Summary information and primary citation
- PDB-id
- 7d3t; SNAP-derived features in text and JSON formats;
DNAproDB
- Class
- DNA binding protein-DNA
- Method
- X-ray (2.7 Å)
- Summary
- Crystal structure of osphr2 in complex with DNA
- Reference
- Guan Z, Zhang Q, Zhang Z, Zuo J, Chen J, Liu R, Savarin J, Broger L, Cheng P, Wang Q, Pei K, Zhang D, Zou T, Yan J, Yin P, Hothorn M, Liu Z (2022): "Mechanistic insights into the regulation of plant phosphate homeostasis by the rice SPX2 - PHR2 complex." Nat Commun, 13, 1581. doi: 10.1038/s41467-022-29275-8.
- Abstract
- Phosphate (Pi) starvation response (PHR) transcription factors play key roles in plant Pi homeostasis maintenance.

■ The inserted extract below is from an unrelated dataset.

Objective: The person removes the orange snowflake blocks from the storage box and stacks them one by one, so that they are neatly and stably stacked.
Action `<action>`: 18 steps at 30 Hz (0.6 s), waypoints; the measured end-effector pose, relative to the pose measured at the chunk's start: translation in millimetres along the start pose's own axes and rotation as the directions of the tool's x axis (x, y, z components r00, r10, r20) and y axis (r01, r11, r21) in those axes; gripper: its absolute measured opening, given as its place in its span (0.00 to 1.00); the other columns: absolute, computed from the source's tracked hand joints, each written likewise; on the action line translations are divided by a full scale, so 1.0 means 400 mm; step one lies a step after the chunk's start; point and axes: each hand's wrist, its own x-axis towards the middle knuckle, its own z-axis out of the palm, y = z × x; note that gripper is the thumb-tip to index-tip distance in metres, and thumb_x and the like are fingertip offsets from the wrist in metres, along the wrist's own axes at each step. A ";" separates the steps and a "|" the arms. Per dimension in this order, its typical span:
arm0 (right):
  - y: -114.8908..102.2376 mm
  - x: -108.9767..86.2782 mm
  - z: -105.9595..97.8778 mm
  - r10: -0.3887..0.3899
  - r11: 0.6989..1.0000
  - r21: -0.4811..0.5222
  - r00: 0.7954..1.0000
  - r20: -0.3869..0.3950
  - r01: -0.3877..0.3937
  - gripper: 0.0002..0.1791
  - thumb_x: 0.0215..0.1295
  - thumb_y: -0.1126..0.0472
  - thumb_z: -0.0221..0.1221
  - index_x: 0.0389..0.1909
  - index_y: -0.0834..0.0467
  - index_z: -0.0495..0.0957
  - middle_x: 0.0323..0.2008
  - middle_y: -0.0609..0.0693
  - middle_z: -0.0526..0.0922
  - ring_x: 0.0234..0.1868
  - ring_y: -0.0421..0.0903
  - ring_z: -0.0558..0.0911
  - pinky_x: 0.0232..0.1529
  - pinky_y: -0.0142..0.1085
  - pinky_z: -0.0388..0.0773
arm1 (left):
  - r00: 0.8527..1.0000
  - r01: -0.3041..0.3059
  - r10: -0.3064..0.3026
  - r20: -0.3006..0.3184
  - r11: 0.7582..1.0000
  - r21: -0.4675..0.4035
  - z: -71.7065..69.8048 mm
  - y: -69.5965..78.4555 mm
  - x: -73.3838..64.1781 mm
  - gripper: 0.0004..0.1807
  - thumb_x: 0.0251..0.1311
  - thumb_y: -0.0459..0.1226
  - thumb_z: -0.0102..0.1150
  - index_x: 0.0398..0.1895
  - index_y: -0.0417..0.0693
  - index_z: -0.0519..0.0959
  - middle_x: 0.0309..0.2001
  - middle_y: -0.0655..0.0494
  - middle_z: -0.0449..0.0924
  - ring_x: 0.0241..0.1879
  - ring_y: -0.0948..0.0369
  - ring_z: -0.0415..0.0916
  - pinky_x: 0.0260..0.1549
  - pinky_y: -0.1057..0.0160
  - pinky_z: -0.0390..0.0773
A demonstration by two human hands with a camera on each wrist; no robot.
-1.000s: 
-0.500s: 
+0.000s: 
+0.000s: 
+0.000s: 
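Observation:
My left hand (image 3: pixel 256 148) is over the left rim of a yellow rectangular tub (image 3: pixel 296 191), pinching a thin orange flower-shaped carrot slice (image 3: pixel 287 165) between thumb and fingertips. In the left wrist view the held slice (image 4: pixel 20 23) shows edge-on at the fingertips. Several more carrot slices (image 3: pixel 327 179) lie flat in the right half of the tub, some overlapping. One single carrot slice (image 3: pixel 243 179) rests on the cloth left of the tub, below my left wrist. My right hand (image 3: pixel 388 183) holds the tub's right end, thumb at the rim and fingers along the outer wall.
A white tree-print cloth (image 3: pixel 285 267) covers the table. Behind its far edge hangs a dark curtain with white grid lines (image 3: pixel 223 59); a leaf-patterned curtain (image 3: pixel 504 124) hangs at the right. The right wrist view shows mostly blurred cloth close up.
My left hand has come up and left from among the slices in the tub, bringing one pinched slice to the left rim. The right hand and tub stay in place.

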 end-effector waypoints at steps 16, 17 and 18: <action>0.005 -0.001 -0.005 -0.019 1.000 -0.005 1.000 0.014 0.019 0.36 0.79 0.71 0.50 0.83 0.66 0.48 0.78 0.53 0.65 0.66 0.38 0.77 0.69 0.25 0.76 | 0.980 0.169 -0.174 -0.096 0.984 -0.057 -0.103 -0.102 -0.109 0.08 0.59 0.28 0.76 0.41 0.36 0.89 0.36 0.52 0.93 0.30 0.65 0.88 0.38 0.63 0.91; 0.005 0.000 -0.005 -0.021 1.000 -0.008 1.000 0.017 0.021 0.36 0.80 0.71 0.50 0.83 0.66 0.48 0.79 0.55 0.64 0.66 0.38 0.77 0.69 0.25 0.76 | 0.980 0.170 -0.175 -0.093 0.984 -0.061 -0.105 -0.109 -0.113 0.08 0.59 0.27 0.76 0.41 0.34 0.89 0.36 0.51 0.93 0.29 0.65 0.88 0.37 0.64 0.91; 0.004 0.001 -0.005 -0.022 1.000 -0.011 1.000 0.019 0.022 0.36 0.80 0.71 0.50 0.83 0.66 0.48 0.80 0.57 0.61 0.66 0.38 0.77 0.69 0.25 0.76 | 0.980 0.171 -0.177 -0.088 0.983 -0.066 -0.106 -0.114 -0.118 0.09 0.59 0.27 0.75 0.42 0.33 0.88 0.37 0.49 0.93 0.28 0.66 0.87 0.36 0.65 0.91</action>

They are negatively regulated by stand-alone SPX proteins, cellular receptors for inositol pyrophosphate (PP-InsP) nutrient messengers. How PP-InsP-bound SPX interacts with PHRs is poorly understood. Here, we report crystal structures of the rice SPX2/InsP6/PHR2 complex and of the PHR2 DNA binding (MYB) domain in complex with target DNA at resolutions of 3.1 Å and 2.7 Å, respectively. In the SPX2/InsP6/PHR2 complex, the signalling-active SPX2 assembles into a domain-swapped dimer conformation and binds two copies of PHR2, targeting both its coiled-coil (CC) oligomerisation domain and MYB domain. Our results reveal that the SPX2 senses PP-InsPs to inactivate PHR2 by establishing severe steric clashes with the PHR2 MYB domain, preventing DNA binding, and by disrupting oligomerisation of the PHR2 CC domain, attenuating promoter binding. Our findings rationalize how PP-InsPs activate SPX receptor proteins to target PHR family transcription factors.